=== WHAT TO DO ===
Return all the entries word for word.

== INFORMATION SUPPLIED ==

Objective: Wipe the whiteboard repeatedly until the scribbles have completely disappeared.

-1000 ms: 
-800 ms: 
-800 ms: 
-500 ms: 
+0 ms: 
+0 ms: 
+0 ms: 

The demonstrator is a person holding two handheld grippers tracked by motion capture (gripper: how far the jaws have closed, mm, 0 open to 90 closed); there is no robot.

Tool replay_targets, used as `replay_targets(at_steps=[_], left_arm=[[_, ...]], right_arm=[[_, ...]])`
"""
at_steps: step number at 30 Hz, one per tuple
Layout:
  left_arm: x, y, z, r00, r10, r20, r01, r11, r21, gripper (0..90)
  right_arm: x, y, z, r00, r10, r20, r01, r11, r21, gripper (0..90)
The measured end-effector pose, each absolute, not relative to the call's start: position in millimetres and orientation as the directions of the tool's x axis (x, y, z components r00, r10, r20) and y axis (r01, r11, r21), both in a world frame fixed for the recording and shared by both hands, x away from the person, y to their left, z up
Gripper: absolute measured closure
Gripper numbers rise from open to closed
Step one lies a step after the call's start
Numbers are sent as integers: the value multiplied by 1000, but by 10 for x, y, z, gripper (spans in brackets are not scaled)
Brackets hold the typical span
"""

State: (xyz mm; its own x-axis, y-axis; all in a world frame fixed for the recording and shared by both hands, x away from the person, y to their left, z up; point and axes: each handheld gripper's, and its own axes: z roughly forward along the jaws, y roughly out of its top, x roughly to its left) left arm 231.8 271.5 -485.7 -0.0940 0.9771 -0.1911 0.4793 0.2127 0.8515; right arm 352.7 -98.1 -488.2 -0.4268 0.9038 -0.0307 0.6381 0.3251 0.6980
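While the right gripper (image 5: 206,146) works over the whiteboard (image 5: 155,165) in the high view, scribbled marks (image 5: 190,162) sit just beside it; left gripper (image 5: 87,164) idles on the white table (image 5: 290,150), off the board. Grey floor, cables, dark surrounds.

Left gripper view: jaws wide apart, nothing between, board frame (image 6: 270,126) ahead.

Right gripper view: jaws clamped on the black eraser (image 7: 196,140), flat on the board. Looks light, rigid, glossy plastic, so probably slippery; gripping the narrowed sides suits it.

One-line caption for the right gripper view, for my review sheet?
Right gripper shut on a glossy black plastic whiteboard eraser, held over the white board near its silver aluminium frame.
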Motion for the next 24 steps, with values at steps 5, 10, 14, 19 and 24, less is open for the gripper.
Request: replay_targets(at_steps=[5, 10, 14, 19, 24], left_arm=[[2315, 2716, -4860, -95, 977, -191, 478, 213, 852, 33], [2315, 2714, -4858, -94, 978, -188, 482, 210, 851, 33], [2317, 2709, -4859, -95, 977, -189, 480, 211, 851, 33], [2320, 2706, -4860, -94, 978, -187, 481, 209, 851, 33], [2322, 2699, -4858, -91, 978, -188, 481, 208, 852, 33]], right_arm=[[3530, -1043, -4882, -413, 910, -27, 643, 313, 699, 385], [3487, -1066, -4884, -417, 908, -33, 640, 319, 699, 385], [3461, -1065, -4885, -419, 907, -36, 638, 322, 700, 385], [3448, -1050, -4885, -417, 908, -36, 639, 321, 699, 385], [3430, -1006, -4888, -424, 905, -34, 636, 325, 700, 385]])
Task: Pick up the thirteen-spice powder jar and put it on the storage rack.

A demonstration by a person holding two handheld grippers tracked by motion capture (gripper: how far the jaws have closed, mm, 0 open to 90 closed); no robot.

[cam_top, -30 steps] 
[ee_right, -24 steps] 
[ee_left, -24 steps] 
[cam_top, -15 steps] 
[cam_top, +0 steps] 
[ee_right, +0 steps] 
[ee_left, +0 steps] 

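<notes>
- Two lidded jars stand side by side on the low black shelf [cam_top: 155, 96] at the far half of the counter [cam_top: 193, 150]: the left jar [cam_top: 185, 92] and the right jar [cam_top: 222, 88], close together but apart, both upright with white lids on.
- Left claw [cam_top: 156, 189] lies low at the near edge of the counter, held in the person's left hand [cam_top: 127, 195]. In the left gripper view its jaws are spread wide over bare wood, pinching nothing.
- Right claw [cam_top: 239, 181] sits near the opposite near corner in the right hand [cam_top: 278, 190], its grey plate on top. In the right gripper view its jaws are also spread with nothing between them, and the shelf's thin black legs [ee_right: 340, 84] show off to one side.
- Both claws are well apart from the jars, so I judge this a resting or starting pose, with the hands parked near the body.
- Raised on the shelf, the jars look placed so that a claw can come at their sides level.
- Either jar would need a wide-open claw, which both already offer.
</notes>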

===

=== RESULT OF THIS TASK ===
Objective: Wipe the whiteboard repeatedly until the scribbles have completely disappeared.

-1000 ms: 
-800 ms: 
-800 ms: 
-500 ms: 
+0 ms: 
+0 ms: 
+0 ms: 

The demonstrator is a person holding two handheld grippers tracked by motion capture (gripper: how far the jaws have closed, mm, 0 open to 90 closed); there is no robot.

Tool replay_targets, used as `replay_targets(at_steps=[_], left_arm=[[_, ...]], right_arm=[[_, ...]])`
"""
at_steps: step number at 30 Hz, one per tuple
Layout:
  left_arm: x, y, z, r00, r10, r20, r01, r11, r21, gripper (0..90)
  right_arm: x, y, z, r00, r10, r20, r01, r11, r21, gripper (0..90)
The measured end-effector pose, each absolute, not relative to the call's start: position in millimetres and orientation as the directions of the tool's x axis (x, y, z components r00, r10, r20) and y axis (r01, r11, r21), both in a world frame fixed for the recording and shared by both hands, x away from the person, y to their left, z up
Gripper: absolute measured closure
Gripper numbers rise from open to closed
Step one lies a step after the call's start
Numbers are sent as integers: the value multiplied by 1000, but by 10 for x, y, z, gripper (spans in brackets are not scaled)
Brackets hold the typical span
"""

State: (xyz mm; its own x-axis, y-axis; all in a world frame fixed for the recording and shared by both hands, x away from the person, y to their left, z up; point and axes: each handheld gripper's, and its own axes: z roughly forward along the jaws, y roughly out of its top, x roughly to its left) left arm 231.8 271.5 -485.7 -0.0940 0.9771 -0.1911 0.4793 0.2127 0.8515; right arm 352.7 -98.1 -488.2 -0.4268 0.9038 -0.0307 0.6381 0.3251 0.6980
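While the right gripper (image 5: 206,146) works over the whiteboard (image 5: 155,165) in the high view, scribbled marks (image 5: 190,162) sit just beside it; left gripper (image 5: 87,164) idles on the white table (image 5: 290,150), off the board. Grey floor, cables, dark surrounds.

Left gripper view: jaws wide apart, nothing between, board frame (image 6: 270,126) ahead.

Right gripper view: jaws clamped on the black eraser (image 7: 196,140), flat on the board. Looks light, rigid, glossy plastic, so probably slippery; gripping the narrowed sides suits it.

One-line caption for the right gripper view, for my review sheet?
Right gripper shut on a glossy black plastic whiteboard eraser, held over the white board near its silver aluminium frame.
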Motion for the next 24 steps, with values at steps 5, 10, 14, 19 and 24, less is open for the gripper.
Request: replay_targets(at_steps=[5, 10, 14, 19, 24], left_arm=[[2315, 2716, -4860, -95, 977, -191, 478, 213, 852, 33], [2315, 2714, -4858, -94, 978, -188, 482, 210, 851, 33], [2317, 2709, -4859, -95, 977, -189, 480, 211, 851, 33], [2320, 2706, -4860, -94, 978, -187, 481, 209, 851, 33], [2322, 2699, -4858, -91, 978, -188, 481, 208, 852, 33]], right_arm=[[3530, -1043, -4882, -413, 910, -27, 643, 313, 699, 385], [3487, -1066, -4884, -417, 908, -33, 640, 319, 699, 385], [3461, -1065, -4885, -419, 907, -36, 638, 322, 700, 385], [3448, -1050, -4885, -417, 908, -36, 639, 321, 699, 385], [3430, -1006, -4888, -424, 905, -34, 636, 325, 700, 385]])
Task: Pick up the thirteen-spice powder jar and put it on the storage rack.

A demonstration by a person holding two handheld grippers tracked by motion capture (gripper: how far the jaws have closed, mm, 0 open to 90 closed); no robot.

[cam_top, -30 steps] 
[ee_right, -24 steps] 
[ee_left, -24 steps] 
[cam_top, -15 steps] 
[cam_top, +0 steps] 
[ee_right, +0 steps] 
[ee_left, +0 steps] 

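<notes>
- Two lidded jars stand side by side on the low black shelf [cam_top: 155, 96] at the far half of the counter [cam_top: 193, 150]: the left jar [cam_top: 185, 92] and the right jar [cam_top: 222, 88], close together but apart, both upright with white lids on.
- Left claw [cam_top: 156, 189] lies low at the near edge of the counter, held in the person's left hand [cam_top: 127, 195]. In the left gripper view its jaws are spread wide over bare wood, pinching nothing.
- Right claw [cam_top: 239, 181] sits near the opposite near corner in the right hand [cam_top: 278, 190], its grey plate on top. In the right gripper view its jaws are also spread with nothing between them, and the shelf's thin black legs [ee_right: 340, 84] show off to one side.
- Both claws are well apart from the jars, so I judge this a resting or starting pose, with the hands parked near the body.
- Raised on the shelf, the jars look placed so that a claw can come at their sides level.
- Either jar would need a wide-open claw, which both already offer.
</notes>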

What the exercise required has been answered in full.